Он ответил на приветствие девушки сдержанно: «Добрый вечер». Выражение его лица было спокойным, а голос хладнокровным. Бенджи показалось, что где-то на этом лице заблудилась улыбка. Вот-вот она отыщет дорогу и появится.
– Твою мать! Северин, – Панчо сплюнул на ковер с японскими иероглифами вспенившееся во рту пиво.
Бенджи приложил ладонь ко рту и еле слышно прошипел, чтобы заткнуть Панчо.
– На данный момент основной версией является теракт. На это указывают и особенности взрывного устройства, остатки которого мы в кратчайшие сроки проанализируем в лаборатории. Но уже сейчас можно утверждать, что именно такие бомбы используют «Жертвы». Кроме того, как вы уже знаете, нами был обнаружен их символ.
–Есть ли у полиции какие-то зацепки? – она изо всех сил старалась избегать прямого зрительного контакта с комиссаром. Он заметил это. И потерявшаяся улыбка обрела дом. Уголки бледных губ широко растянулись, слишком широко, чтобы быть правдой и образовали с голым подбородком остроконечный треугольник.
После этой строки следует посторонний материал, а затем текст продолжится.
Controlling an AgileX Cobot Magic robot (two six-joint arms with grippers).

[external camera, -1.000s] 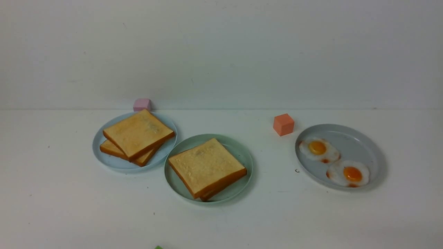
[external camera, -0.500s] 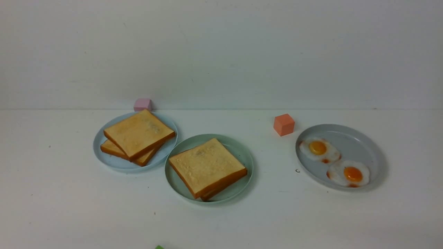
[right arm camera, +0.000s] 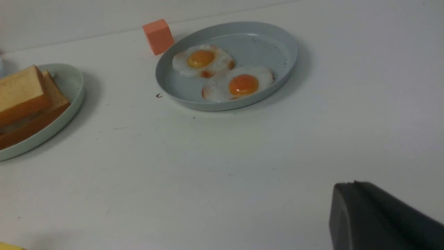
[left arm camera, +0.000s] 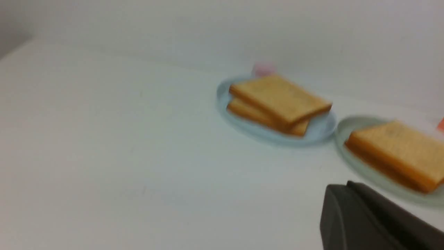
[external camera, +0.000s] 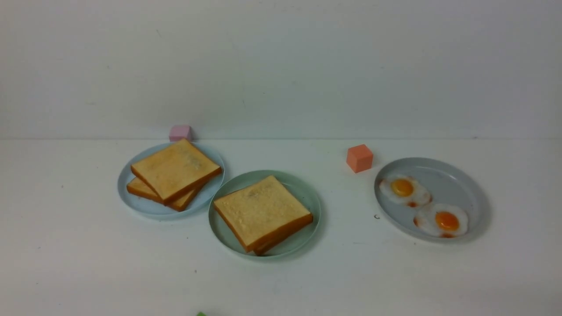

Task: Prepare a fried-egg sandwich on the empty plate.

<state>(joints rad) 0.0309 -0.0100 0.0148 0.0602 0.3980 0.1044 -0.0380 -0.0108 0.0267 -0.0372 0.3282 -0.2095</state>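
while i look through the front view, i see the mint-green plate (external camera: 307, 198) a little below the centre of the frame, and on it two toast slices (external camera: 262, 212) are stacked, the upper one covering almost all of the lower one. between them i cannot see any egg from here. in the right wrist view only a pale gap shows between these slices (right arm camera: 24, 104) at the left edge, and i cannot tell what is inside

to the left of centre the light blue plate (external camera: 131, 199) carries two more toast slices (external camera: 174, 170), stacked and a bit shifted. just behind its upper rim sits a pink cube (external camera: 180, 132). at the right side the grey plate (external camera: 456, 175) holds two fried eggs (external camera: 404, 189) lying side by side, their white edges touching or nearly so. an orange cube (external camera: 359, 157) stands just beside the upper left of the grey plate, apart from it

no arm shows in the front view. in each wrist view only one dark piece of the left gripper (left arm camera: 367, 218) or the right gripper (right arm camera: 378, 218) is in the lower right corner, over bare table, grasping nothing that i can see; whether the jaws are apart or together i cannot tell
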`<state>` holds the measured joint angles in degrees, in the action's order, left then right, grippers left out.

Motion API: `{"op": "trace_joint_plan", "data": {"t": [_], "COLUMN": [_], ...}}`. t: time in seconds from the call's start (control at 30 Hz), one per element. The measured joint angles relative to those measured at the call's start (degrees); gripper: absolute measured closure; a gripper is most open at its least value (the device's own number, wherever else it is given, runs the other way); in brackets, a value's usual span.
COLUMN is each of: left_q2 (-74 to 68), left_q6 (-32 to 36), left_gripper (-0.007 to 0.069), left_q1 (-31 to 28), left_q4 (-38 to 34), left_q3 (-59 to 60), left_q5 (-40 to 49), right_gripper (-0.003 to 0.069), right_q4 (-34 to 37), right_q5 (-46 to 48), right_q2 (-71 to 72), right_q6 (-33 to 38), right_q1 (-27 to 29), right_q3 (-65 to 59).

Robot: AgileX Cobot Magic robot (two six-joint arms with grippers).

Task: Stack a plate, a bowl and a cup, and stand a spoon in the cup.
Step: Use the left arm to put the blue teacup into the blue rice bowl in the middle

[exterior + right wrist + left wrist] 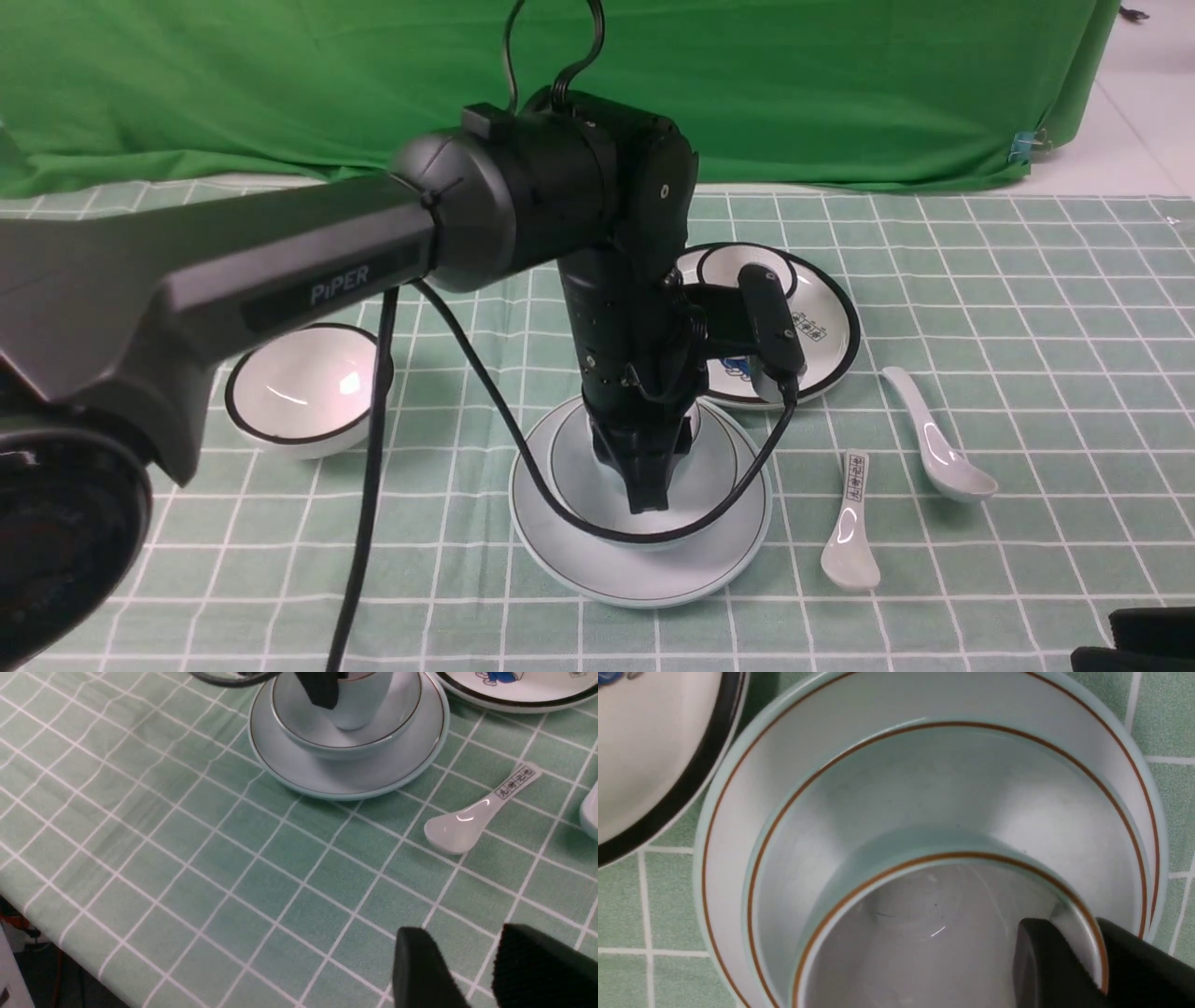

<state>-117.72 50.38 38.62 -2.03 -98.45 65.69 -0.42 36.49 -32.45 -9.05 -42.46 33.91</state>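
Note:
The plain plate [644, 569] lies at the table's middle with the pale bowl [579, 476] on it. The pale blue cup [362, 700] stands inside the bowl, mostly hidden behind my left arm in the front view. My left gripper [1078, 952] is shut on the cup's rim [924, 858], one finger inside the cup and one outside. The plain white spoon [938, 453] lies on the cloth to the right of the stack. My right gripper [481, 970] is open and empty, low over the cloth at the front right.
A spoon with printed characters [851, 523] lies between the stack and the plain spoon. A black-rimmed printed plate [822, 327] with a black-rimmed cup [719, 266] on it sits behind the stack. A black-rimmed white bowl [303, 387] stands at the left. The left arm's cable hangs over the stack.

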Motion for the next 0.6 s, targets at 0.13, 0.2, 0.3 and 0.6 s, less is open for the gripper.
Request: {"op": "trace_joint_plan", "data": {"t": [0.13,0.2,0.3,0.6], "left_q2": [0.33,0.81,3.14,21.23], "left_q6": [-0.17,-0.3,-2.41,-19.17], "left_gripper": [0.0385,0.033,0.0202,0.0311], "left_q1": [0.0,0.0,0.0,0.25], "left_q4": [0.0,0.0,0.0,-1.06], "left_q3": [0.0,0.0,0.0,0.2], "left_q5": [0.25,0.25,0.3,2.07], "right_gripper": [0.0256,0.0232,0.022,0.0221], "right_q4": [0.0,0.0,-0.26,-8.09], "right_q5": [0.0,0.13,1.91,8.68], "right_q2": [-0.76,-1.55,-5.46,-25.3], "right_q6": [-3.55,-4.4,-6.14,-4.86], "right_q1": [0.0,0.0,0.0,7.88], "right_q3": [0.07,0.21,2.16,14.52]}}
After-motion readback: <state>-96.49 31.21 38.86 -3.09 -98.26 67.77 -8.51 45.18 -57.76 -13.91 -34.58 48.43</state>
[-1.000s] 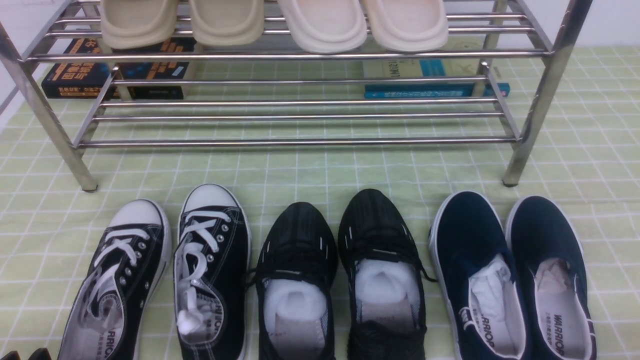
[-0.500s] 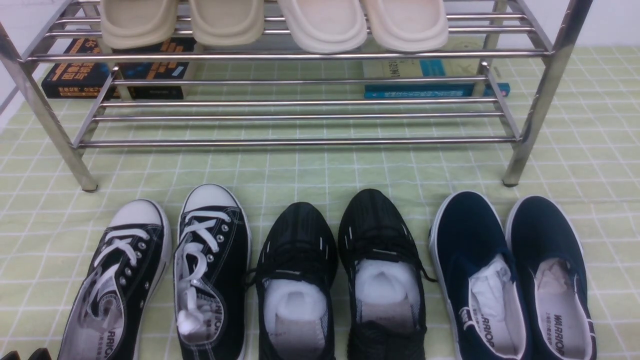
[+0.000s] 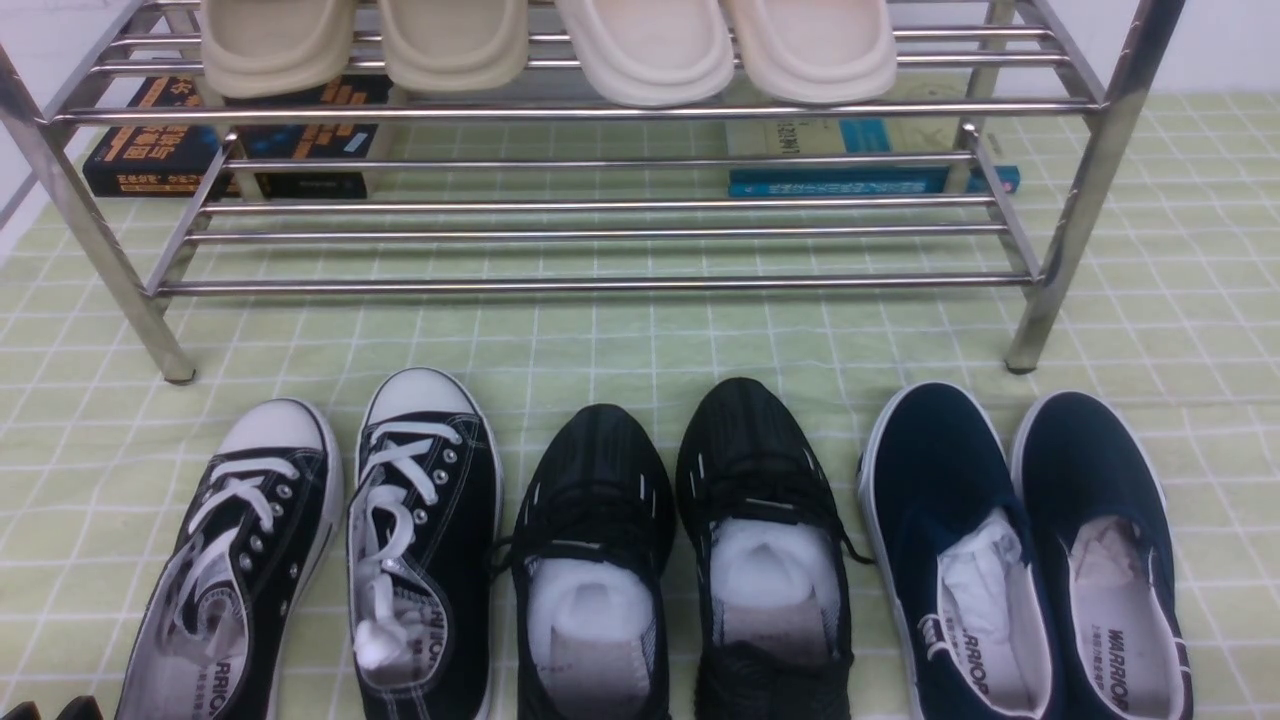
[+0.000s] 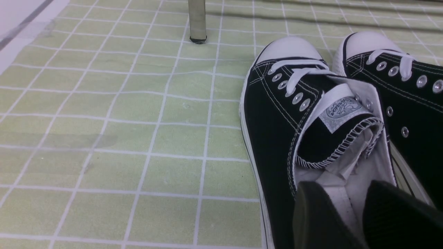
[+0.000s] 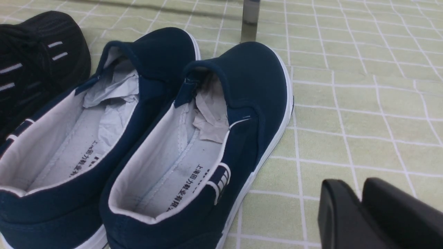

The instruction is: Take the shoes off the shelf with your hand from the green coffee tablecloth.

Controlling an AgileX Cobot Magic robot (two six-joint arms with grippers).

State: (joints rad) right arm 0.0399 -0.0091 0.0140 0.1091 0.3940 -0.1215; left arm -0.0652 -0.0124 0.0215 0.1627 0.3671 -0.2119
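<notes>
Both navy shoes (image 5: 193, 138) are sitting at ten o'clock of the right gripper (image 5: 360, 207), whose narrowly parted, empty fingers need steering clear before withdrawing.

You see the navy slip-on shoes (image 3: 1025, 560) side by side on the pale green checked tablecloth (image 3: 620, 350), toes toward the silver shelf (image 3: 600, 285), white-soled, paper-stuffed, at the row's right end, off the rack.
</notes>
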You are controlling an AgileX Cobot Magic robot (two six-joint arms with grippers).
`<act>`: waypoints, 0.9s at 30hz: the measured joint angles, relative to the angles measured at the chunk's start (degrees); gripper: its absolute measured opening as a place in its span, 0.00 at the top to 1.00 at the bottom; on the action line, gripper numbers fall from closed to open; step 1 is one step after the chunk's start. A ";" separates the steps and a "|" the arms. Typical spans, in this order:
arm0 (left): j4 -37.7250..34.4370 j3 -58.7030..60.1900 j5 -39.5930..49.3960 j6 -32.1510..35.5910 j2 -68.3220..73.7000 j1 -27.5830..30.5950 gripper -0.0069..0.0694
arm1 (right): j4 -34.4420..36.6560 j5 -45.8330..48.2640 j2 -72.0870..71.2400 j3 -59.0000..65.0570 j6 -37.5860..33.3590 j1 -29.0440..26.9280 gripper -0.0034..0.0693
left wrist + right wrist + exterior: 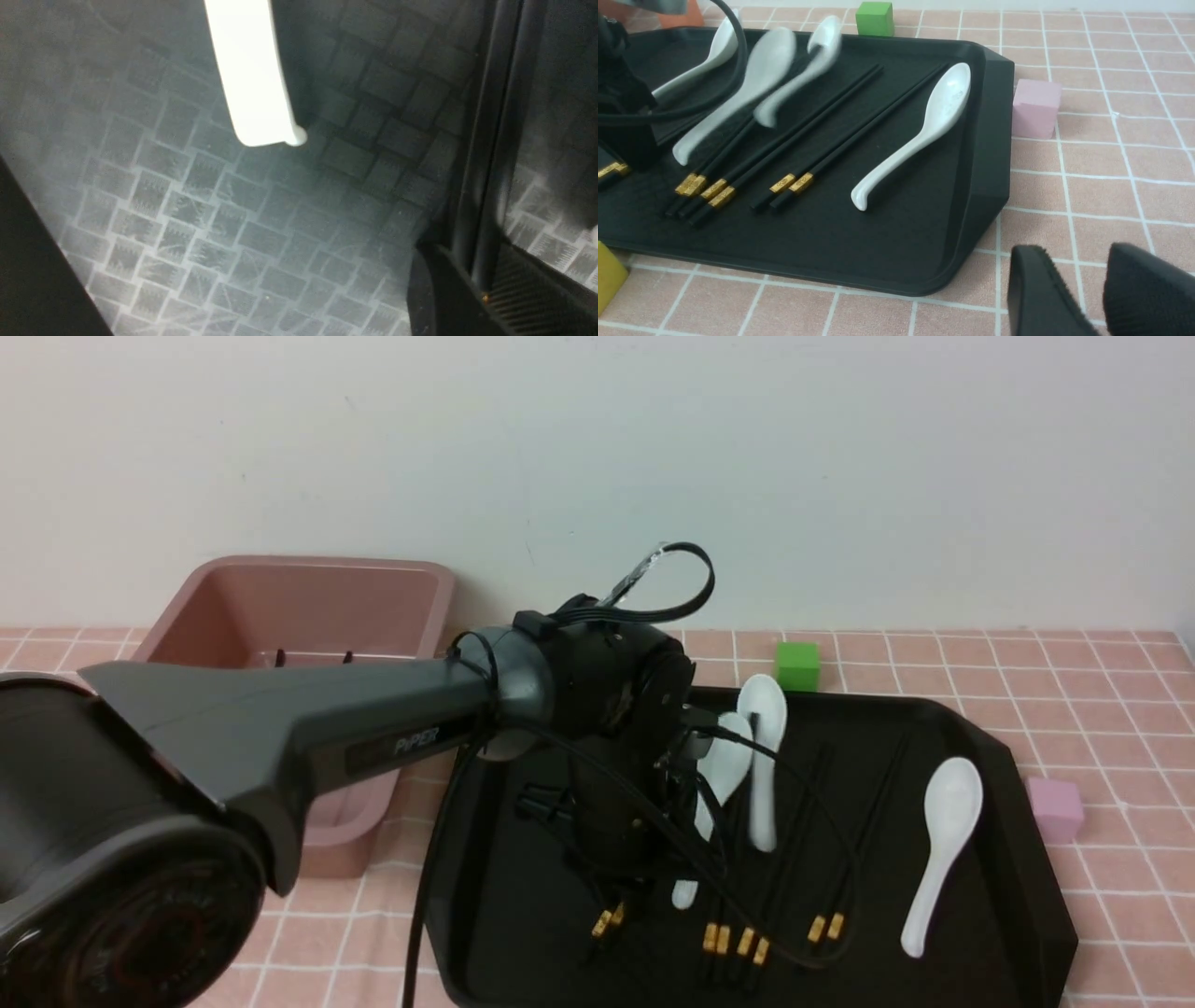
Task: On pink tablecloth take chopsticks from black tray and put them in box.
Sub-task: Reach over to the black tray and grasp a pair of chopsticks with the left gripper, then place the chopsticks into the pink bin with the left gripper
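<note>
On the pink tablecloth (1102, 709), which has thin white lines making squares, sits the black tray (1027, 896). It is shiny and flat with a raised rim, and up close its floor shows a pattern of little squares. Behind it all stands a plain pale wall (840, 476). The chopsticks (738, 938) lie in the tray, side by side, with their gold bands toward the robot. White soup spoons (924, 126) lie among them, and one looks blurry. The box (280, 607) stands on the cloth by the wall, just beside the tray's left side. The left arm (280, 728) reaches across in front of the box and points down into the tray. The left gripper (474, 270) is low over the tray floor, and its fingers (434, 298) are pressed close on both sides of a pair of chopsticks, clamped on them. The right gripper (1083, 270) hangs over the cloth near the tray's corner, its tips a little apart with nothing between them. A green cube (797, 665) sits behind the tray, a pink cube (1055, 807) just beside its right rim, and a yellow cube (607, 275) near its front edge.
</note>
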 joint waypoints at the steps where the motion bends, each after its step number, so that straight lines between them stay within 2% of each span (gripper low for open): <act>1: 0.06 0.00 0.00 -0.05 0.00 0.00 0.75 | 0.00 0.00 0.00 0.00 0.00 0.00 0.62; 7: 0.13 0.14 0.31 -1.68 -0.82 -0.05 0.75 | 0.00 0.00 0.00 0.00 0.00 0.00 0.62; 11: 1.16 1.22 4.06 -2.60 -4.69 0.01 0.75 | 0.00 0.00 0.00 0.00 0.00 0.00 0.62; 20: 4.17 5.60 4.88 -3.22 -25.16 0.20 0.75 | 0.00 0.00 0.00 0.00 0.00 0.00 0.62; 23: 9.15 9.51 5.47 -5.34 -30.82 2.60 0.75 | 0.00 0.00 0.00 0.00 0.00 0.00 0.62; 27: 13.61 13.61 6.68 -6.63 -33.12 11.02 0.75 | 0.00 0.00 0.00 0.00 0.00 0.00 0.62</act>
–Да, у нас есть зацепки. На самом деле у нас есть нечто большее, чем просто зацепки, – он сделал паузу. – У нас есть портрет подозреваемого.
– Вы могли бы нам его продемонстрировать или это не в интересах следствия?
– Вообще-то, именно это я и собирался сейчас сделать.
Северин поднял на уровне лица заготовленное распечатанное изображение с камер. Черно-белая фотография была увеличена, а поэтому размыта. Но даже так Бенджи и Панчо узнали человека на снимке. Он стоял среди толпы, обнимая за талию молодую женщину в костюме гейши.